The Sidi El Haloui Mosque (مسجد سيدي الحلوي; Mosquée Sidi El Haloui), also spelled as the Sidi el-Halwi Mosque, is a Sunni mosque and religious complex in Tlemcen, Algeria.

== History ==
The mosque is dedicated to Abū Abdallāh al-Shūdhī, known as Sīdī al-Halwī, a qadi from Seville who came to Tlemcen in the late 13th century. He was later accused of sorcery, probably as part of a defamatory plot, and executed either in 1305 or 1337 CE. Following the rehabilitation of his reputation, the Marinid sultan Abu Inan erected this religious complex next to his mausoleum in .

== Architecture ==
The historical complex consists of a mosque, the tomb of Sidi el Haloui built next to it, and an ablutions facility across the road. The complex also formerly included a madrasa and a zawiya, that has not survived. The mausoleum is a modest structure. The ablutions hall is covered by a central dome and contained latrines.

Similar in design to the Sidi Boumediene Mosque that was built by Abu Inan's father Abu al-Hasan in Tlemcen over a decade earlier, the Sidi El Haloui Mosque consists of a square sahn with a central fountain and surrounded by an arcaded riwaq, while on the south side of this is the prayer hall, a hypostyle hall divided by rows of pointed horseshoe arches into five naves or aisles. Unlike the Sidi Boumediene Mosque, the arches are not supported by pillars but by onyx columns. The columns were most likely taken from the former Palace of Victory at al-Mansourah, which was built by Abu al-Hasan. Some of these columns are also found in the mausoleum of Sidi Boumediene, probably added by Abu Inan there around the same time.
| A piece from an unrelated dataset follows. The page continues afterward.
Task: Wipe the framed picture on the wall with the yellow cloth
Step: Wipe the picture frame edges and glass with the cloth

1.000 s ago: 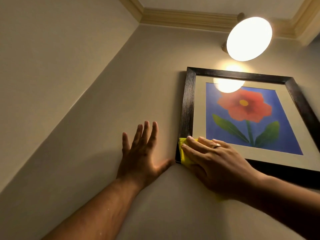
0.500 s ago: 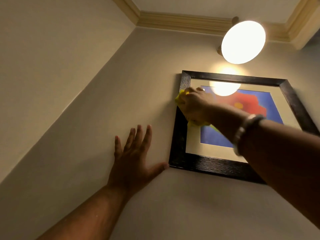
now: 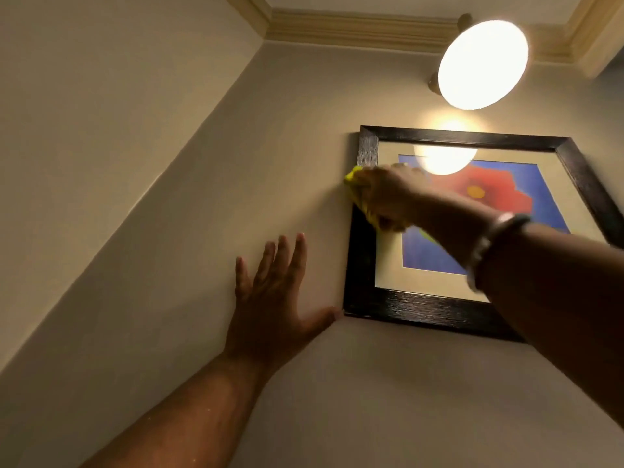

In the middle of the southeast wall is the mihrab, a hexagonal niche covered by a small muqarnas cupola. The mosque's minaret, approximately 25 m high, stands at the northwest corner and its façades are decorated by interlacing sebka motifs. The rest of the mosque's original decoration, around the arches of the prayer hall and the outer entrance portal, has not been preserved.